(Dataset content begins)
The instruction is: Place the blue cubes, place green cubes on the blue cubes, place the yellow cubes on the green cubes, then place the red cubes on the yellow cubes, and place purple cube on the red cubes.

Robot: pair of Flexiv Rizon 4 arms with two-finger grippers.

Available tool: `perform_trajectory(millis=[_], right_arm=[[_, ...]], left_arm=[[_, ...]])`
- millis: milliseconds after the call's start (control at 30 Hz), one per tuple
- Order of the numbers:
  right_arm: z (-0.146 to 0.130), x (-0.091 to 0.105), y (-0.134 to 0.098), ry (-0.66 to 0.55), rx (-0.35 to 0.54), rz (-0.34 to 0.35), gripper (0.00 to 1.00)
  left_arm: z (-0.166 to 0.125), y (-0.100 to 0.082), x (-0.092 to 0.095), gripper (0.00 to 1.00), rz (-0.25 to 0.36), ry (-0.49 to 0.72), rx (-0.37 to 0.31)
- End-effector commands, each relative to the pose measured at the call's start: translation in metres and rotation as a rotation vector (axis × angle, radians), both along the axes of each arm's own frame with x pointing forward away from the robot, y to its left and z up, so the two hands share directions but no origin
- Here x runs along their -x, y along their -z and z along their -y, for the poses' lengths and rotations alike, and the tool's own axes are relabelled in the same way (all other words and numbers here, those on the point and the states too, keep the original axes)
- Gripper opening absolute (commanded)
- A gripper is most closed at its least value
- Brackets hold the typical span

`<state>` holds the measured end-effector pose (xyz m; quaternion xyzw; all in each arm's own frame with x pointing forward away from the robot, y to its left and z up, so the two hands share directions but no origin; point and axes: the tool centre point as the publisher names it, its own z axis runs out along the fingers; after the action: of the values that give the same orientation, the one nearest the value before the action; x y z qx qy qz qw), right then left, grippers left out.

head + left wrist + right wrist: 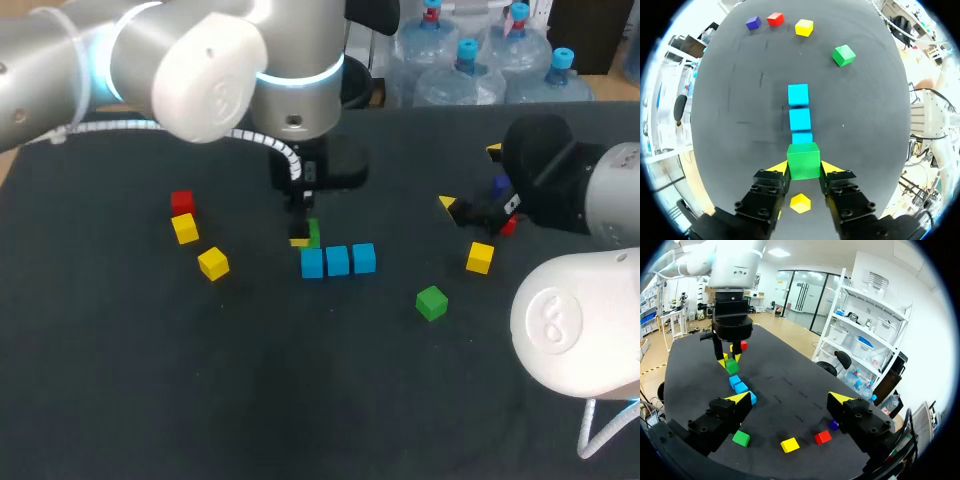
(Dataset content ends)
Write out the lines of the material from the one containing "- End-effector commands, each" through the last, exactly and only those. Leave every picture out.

Task solution:
- End-effector commands, each relative to the pose measured at the call's start: translation in metres and rotation as a rotation vector (axis × angle, radians), both along the axes of each arm's own frame with x pointing forward away from the robot, y to its left and z up, so the two hands share directions but no origin
- Here x runs along their -x, y along their -z and z along their -y, for the poses' lengths and rotations alike, and the tool's own axes are relabelled in the same way (all other words and numbers here, those on the point and the states too, keep the original axes)
- Gripper opening absolute (commanded)
- A gripper is most closed at its least value
- Brackets hold the typical span

`<state>` holds the measured end-effector pose (xyz m; quaternion xyzw; all in each arm's own frame with x pointing forward away from the robot, y to its left and z up, so the two hands share directions but no origin; point and axes: the tool centre point as the publisher names it, its own z axis runs out along the fingers; after the action: of the values that give the same orientation, the one nearest the value before the action; x y z qx qy qz qw), right then left, grippers left out.

head + left wrist + right wrist: 

The response above is complete.